The incident this time is that urban legends have spread throughout Gensokyo! These urban legends have tied themselves to certain people who are characterized similar to them. Apparently the urban legends are not able to materialize independently because nobody in Gensokyo fears them like they do youkai.
The Urban Legends are as follows:
• Reimu Hakurei: the Woman inside the Gap (basically Yukari is her urban legend)
• Marisa Kirisame: the Seven Wonders of the School (pretty much every high school in Japan has its own 7 mysteries)
• Kasen Ibaraki: the Monkey's Paw, (a poor substitute for her missing arm)
• Byakuren Hijiri: Turbo Granny (this gives her a motorcycle and a catsuit but it's really about a grandma running along the highway as fast as a motorcycle)
• Toyosatomimi no Miko: Red Mantle, Blue Mantle (she gives you a choice between a red cape and a blue cape and kills you regardless of your decision)
• Ichirin Kumoi: Hasshaku-sama (a Japanese Creepypasta spread on sites like 2chan about a tall dark-haired woman in a sundress)
• Mononobe no Futo: Okiku (a ghost girl who's the main protagonist of an old novel)
• Nitori Kawashiro: the Loch Ness Monster (she thinks it's just an animatronic she made but it's the real deal)
• Mamizou Futatsuiwa: the Men in Black, (it gives her a nice suit and a device that's not a memory eraser. It's just for show. Her tanuki minions are disguised as aliens.)
• Shinmyoumaru Sukuna: Little Green Men (littler than her?
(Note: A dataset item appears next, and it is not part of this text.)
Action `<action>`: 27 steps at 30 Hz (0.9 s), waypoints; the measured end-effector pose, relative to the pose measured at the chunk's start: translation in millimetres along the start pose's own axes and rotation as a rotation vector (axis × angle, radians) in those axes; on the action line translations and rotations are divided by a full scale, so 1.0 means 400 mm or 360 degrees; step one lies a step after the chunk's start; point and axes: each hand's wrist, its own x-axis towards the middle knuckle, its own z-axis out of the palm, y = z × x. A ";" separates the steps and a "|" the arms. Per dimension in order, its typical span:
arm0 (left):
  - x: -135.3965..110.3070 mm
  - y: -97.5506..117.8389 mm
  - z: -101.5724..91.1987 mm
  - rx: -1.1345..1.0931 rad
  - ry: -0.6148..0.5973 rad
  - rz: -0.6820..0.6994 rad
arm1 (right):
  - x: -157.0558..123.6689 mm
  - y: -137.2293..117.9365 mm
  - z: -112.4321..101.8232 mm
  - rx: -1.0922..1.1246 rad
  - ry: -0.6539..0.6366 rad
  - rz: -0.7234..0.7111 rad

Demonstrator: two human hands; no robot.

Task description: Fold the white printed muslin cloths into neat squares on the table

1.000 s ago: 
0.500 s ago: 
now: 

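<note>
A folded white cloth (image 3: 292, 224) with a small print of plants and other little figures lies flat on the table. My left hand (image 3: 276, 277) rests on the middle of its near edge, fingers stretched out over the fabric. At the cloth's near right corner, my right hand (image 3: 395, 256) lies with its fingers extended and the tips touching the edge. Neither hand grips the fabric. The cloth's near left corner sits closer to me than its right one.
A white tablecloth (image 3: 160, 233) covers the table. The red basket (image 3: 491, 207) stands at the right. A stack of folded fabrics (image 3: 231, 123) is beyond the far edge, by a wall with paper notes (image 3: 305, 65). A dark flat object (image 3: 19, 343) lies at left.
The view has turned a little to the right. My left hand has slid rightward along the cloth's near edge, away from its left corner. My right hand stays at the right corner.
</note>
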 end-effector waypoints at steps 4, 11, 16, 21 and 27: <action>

I doubt it!)
• Fujiwara no Mokou: Spontaneous combustion (she doesn't even realize the incident is happening for the longest time since blowing herself up is something she already does. The urban legend is mostly manifested by her fire turning blue and thus hotter.)
• Hata no Kokoro: Kuchisake-onna (Pretty? Not pretty? DIE!)
• Koishi Komeiji: Miss Mary (the CALLS ARE COMING FROM RIGHT BEHIND YOU LOOK OUT SHE HAS A KNIFE)
• Reisen Udongein Inaba: Kune-kune (another Creepypasta posted on 2chan in 2001, weird white red-eyed worm creatures that wiggle around upright seen off in the distance that make you go insane if you look at them too long)
Yes, Kasen's urban legend is not so much one as it is a well-known story that nobody thought was real. Same with Futo's.
There are also rumors spreading about seven Occult Balls, that when brought together, can grant any one wish (hey, that sounds familiar...)
The Occult Balls are tied to seven Mystery Spots:
• The Pyramids of Giza
• Stonehenge
• The Tower of Babel
• The Nazca Lines
• Yomotsu Hirasaka
• Hell Valley
• The Lunar Capital
The story itself mostly involves all these girls having whacky role playing fun with their urban legends and discovering the true nature of the Occult Balls. Right up until they go too far and almost cause the destruction of all of Gensokyo.
Strangely enough, despite the severity of this incident, Yukari Yakumo is nowhere to be seen. Instead, Kasen and Mamizou team up to fill her general role. Perhaps Yukari thought one Sage getting involved was enough, or perhaps she's just lazy.
In a rarity for the series, the status quo of Gensokyo is broken in two ways:
A human teenage girl from the outside world makes her way into Gensokyo; and leaves! She becomes a recurring visitor of Gensokyo from heron out, but never fully moves in. This provides the people of Gensokyo a way to hear more about the outside world, mostly in a negative, pessimistic light.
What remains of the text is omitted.